A pop up window will appear with fields for the title and author. Enter the title of the document as Intro to Quarto and Tidyverse. Under the author field, write your name. Change the output format to pdf. The popup window looks as follows:

Next, click on create. Note that the document appears with the name Untitled and is not saved yet to your files. To rename and save it, click on file then navigate to save then change the name from untitled to Lab_03a. The document should appear under the files section with a .qmd extension. With this document saved here, you can always return to it any time and continue working.

Rendering your Quarto File

To render means to process your quarto file and generating the output defined (in our case pdf). Rendering may not work if some of the code has errors. The good thing is that quarto will tell you where the errors occurred so you can fix them. If you want to see the exact line where the error occurred, you will need to use the source option instead visual. It is important to note that code will run line by line starting from the top. This means that your code must be ordered in some way. For example, if you need to use a function from a certain package (e.g., tidyverse), the package activation code (e.g., library(tidyverse)) has to run before using that function.

Creating Code Chunks in Quarto

You will note that the document we created already has both plain text and code chunks that come with the template. We can delete all the text and code chunk and create out own or edit what you have in the template. As indicated earlier, the code chunks are for writing code while the white spaces are for plain text. To add your own code chunk, just click on code then go to add new chunk or use the keyboard shortcut cmd+opt+I on a mac and control+opt+I on a Windows PC. When doing this, make sure your cursor is at the place where you want to create the new code chunk.

Note that Quarto supports other programming languages as well. If you want to write python code in quarto, you can create a python code chunk.

Using Code Chunks

In a code chunk, you write code that you want to reproduce in your report. There are other operations such as installing packages that should be done only in the console. Running the install.packages operation in a apckage will mean that quarto will try to install that package every time you render. Recall that we install packages only once. However, operations such as activating packages (i.e., library(package name)) may be included in the quarto file near the top of the document.

As a start, let us load the openintro, tidyverse, and palmerpenguins packages. Copy and paste the following code in the first code chunk:

library(openintro)
library(tidyverse)
library(palmerpenguins)

Run the code chunk to load the packages. If any of them is missing, R will prompt you to install them. In most cases, you do not need to include the code output for package activation in your report. To hide this output, you use #|include=false as shown below:

Code

#|include=false
library(openintro)
library(tidyverse)
library(palmerpenguins)

Loading Data into quarto

We want to load a data set called duke_forest into our quarto file. Recall that the data set duke_forest is contained in the openintro package and so all we need to do it run the code data(duke_forest). Since data(duke_forest) is code, we need to put it in a code chunk. See below:

Code

data(duke_forest)

We have already seen the data set duke_forest (see lab 2) but you can use the query command ?duke_forest to learn more about it.

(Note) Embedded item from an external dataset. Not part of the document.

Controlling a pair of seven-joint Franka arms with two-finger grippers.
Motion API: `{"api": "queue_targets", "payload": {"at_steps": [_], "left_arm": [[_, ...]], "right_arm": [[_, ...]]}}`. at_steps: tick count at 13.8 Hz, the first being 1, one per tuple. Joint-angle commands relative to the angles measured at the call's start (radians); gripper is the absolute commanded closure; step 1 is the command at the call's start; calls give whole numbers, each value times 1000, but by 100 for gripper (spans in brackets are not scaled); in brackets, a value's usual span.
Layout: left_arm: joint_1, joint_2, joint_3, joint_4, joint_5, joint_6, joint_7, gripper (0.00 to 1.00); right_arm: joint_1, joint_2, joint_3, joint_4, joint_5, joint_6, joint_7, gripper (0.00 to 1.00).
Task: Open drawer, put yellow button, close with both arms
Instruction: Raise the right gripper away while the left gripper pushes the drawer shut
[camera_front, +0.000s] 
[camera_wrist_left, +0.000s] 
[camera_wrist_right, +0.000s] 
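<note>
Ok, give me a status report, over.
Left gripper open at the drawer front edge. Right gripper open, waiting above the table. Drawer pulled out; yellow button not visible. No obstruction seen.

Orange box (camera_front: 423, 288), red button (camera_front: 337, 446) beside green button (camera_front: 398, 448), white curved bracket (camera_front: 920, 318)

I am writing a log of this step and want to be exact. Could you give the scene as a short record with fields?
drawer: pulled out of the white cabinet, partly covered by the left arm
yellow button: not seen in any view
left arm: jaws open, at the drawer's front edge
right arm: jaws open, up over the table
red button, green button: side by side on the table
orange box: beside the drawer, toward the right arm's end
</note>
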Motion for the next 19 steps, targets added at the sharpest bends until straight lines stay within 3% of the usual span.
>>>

Some Analyses (Using Tidyverse)

Summarizing Numerical variables

Let us start by finding various numerical summary statistics for the variable price in the duke_forest data set. To find the mean, create a code chunk and run the code shown below:

Code

mean(duke_forest$price)

[1] 559898.7

The above is a base R code (does not draw from any package). We can achieve the same results by using the summarize function from the tidyverse package as shown below:

Code

duke_forest|>
  summarize(mean(price))

# A tibble: 1 × 1
  `mean(price)`
          <dbl>
1       559899.

Here, the sign |> is called a pipe operator and we shall use it frequently. It sends anything on its left to its right. In this case, it sends the data into the summarize function. Inside the summarize function, you have to specify the summary statistic you want (in our case the mean).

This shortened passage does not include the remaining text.